647. Palindromic Substrings

Problem Description

The problem requires us to determine the number of palindromic substrings in a given string s. A palindromic substring is defined as a substring that reads the same backward as forward. Substrings are contiguous sequences of characters that are formed from the string. For example, in the string "abc", "a", "b", "c", "ab", "bc", and "abc" are all substrings. The solution to the problem should count all such substrings that are palindromes.

Intuition

The intuition behind the solution lies in recognizing that a palindromic substring can be centered around either a single character or a pair of identical characters. With this understanding, we can extend outwards from each possible center and check for palindrome properties.

The solution uses an algorithm known as "Manacher's Algorithm", which is efficient for finding palindromic substrings. The key idea is to avoid redundant computations by storing and reusing information about previously identified palindromes.

Steps underlying Manacher's algorithm:

1. Transform the String: Insert a dummy character (say #) between each pair of characters in the original string (and at the beginning and end). This transformation helps us handle even-length palindromes uniformly with odd-length palindromes. The insertion of '^' at the beginning and '$' at the end prevents index out-of-bound errors.

2. Array Initialization: Create an array p that will hold the lengths of the palindromes centered at each character of the transformed string.

3. Main Loop: Iterate through each character of the transformed string, treating it as the center of potential palindromes. For each center, expand outwards as long as the substring is a palindrome.

4. Center and Right Boundary: Keep track of the rightmost boundary (maxRight) of any palindrome we've found and the center of that palindrome (pos). This is used to optimize the algorithm by reusing computations for palindromes that overlap with this rightmost palindrome.

5. Update and count: During each iteration, update the p array with the new palindrome radius and calculate the number of unique palindromes up to that point. Due to the transformation of the string, divide the radius by 2 to get the count of actual palindromes in the original string.

6. Result: The sum of the values in p divided by 2 gives us the total count of palindromic substrings in the original string.

The efficiency of Manacher's algorithm comes from the fact that it cleverly reuses previously computed palindromic lengths and thus avoids re-computing the length of a palindrome when each new centered palindrome is considered. It runs in linear time relative to the length of the transformed string, making it much more efficient than a naive approach.

Learn more about Dynamic Programming patterns.

Solution Approach

The implementation of the solution using Manacher's algorithm follows the underlying steps:

1. String Transformation: The given string s is first transformed into t by inserting '#' between each character and adding a beginning marker '^' and an end marker '$'. This transformation ensures that we consider both even and odd-length palindromes by making every palindrome center around a character in t.

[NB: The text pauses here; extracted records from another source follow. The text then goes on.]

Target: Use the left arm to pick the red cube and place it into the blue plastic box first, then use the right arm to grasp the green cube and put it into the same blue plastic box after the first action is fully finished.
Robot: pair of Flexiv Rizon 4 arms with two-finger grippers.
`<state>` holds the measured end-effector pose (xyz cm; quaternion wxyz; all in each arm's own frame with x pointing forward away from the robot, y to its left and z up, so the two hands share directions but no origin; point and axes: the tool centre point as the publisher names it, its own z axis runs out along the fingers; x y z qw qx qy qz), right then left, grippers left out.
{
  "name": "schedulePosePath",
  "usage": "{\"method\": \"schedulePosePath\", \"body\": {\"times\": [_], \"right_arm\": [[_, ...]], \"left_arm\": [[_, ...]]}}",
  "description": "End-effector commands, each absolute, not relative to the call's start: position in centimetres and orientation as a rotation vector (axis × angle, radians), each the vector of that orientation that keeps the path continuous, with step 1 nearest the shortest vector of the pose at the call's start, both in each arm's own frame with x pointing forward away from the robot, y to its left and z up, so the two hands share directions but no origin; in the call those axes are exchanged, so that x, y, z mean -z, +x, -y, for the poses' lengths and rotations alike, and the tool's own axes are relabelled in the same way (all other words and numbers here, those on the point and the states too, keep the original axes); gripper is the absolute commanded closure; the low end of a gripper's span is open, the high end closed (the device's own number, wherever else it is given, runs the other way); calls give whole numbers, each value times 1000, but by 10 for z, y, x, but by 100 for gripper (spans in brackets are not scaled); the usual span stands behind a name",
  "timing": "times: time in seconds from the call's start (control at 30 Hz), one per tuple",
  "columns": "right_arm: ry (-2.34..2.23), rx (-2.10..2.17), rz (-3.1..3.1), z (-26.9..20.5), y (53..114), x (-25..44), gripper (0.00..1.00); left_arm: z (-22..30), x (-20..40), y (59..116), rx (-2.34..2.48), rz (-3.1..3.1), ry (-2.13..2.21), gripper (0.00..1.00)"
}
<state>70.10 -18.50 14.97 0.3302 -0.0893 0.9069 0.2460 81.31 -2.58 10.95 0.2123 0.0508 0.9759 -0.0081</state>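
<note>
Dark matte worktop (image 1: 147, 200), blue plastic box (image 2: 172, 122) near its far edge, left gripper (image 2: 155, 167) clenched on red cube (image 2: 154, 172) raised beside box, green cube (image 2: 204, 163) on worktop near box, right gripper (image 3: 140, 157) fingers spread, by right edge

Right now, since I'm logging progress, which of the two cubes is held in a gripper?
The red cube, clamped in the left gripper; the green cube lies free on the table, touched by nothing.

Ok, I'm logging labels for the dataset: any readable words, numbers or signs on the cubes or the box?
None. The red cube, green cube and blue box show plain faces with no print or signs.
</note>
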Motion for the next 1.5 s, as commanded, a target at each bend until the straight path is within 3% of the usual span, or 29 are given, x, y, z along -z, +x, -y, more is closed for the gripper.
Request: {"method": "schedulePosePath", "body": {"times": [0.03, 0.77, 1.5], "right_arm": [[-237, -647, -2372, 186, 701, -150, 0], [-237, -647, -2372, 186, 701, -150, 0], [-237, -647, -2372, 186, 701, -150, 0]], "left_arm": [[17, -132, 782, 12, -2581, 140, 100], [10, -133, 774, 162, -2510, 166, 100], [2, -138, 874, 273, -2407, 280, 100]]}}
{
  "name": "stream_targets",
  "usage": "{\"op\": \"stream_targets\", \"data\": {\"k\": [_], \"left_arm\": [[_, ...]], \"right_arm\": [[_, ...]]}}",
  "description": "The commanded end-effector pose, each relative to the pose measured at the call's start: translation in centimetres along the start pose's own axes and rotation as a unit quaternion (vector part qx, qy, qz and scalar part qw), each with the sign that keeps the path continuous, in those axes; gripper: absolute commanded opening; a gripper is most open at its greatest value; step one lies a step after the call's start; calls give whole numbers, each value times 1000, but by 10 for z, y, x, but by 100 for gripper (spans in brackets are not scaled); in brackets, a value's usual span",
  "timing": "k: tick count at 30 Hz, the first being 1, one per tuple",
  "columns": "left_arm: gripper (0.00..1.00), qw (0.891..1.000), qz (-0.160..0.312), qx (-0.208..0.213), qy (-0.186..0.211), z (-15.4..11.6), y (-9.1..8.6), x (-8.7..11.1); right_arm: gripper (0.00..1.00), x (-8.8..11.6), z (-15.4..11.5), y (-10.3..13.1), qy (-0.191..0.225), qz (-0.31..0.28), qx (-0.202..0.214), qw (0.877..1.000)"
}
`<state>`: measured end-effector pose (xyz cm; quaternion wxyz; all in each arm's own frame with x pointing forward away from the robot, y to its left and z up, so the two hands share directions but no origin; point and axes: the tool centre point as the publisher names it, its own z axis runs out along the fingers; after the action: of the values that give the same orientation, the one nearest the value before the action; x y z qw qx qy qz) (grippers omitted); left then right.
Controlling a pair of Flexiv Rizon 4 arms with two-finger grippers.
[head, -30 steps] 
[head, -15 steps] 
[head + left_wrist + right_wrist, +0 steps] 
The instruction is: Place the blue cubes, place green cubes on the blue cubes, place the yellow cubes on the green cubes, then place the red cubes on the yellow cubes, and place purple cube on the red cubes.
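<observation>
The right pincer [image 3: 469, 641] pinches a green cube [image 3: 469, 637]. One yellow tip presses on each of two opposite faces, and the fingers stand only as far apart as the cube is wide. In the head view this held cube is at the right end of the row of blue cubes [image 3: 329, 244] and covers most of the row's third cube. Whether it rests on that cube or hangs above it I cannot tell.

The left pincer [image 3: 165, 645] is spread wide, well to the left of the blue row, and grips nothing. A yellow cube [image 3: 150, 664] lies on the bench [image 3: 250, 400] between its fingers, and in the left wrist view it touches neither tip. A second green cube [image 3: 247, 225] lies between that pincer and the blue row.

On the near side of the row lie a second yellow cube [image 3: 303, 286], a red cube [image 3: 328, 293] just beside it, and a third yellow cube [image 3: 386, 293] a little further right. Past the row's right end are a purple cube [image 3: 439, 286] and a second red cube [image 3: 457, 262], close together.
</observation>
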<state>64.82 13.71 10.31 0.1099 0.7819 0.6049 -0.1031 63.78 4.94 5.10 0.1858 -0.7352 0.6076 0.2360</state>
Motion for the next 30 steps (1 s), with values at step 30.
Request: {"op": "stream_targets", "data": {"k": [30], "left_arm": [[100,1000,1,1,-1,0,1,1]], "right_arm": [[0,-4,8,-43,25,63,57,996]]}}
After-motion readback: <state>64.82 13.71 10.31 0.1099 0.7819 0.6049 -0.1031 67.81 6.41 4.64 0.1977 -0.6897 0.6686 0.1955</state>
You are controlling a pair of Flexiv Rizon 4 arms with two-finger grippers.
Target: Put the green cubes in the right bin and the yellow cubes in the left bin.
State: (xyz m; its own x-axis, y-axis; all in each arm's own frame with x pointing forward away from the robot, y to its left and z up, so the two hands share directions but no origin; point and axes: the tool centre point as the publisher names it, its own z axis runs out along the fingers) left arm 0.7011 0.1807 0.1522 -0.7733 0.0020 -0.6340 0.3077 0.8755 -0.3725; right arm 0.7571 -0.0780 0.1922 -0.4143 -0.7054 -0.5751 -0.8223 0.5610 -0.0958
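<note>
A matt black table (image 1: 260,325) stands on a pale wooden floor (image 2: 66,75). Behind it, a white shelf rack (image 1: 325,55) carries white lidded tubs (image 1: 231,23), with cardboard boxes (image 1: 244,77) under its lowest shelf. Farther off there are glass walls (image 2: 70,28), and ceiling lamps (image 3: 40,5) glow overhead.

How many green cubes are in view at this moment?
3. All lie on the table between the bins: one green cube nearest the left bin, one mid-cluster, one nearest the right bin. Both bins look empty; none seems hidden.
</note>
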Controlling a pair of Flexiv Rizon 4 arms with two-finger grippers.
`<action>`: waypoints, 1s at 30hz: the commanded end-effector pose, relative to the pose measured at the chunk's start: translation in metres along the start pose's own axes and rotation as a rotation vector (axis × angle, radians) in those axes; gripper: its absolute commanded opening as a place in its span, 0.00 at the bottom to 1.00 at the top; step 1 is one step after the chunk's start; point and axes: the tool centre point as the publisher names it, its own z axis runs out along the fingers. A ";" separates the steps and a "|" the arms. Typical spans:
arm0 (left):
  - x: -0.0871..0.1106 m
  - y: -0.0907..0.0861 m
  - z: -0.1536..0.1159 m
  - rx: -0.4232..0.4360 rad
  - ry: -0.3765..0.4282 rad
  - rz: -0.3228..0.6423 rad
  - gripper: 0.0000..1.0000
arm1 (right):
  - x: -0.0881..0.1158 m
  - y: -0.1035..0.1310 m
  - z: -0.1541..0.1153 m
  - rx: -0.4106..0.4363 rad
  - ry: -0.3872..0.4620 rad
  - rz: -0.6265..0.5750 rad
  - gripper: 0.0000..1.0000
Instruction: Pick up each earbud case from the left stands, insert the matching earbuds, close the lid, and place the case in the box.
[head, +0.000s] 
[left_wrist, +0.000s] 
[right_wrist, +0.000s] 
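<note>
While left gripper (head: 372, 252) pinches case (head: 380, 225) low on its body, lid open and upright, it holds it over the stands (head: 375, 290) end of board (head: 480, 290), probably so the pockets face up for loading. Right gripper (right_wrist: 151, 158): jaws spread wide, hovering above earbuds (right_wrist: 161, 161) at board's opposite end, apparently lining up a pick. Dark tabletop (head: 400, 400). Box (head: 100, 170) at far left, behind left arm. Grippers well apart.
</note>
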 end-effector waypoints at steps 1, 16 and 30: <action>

2. Initialize Variables: Three main variables are initiated:

   • pos: The center of the palindrome that reaches furthest to the right.
   • maxRight: The right boundary of this palindrome.
   • ans: The total count of palindromic substrings (to be computed).

3. Array p for Palindrome Radii: An array p is created with the same length as the transformed string t. Each element p[i] will keep track of the maximum half-length of the palindrome centered at t[i].

4. Iterate Over t: We iterate over each character in the transformed string (excluding the first and last characters which are the markers), checking for palindromic substrings.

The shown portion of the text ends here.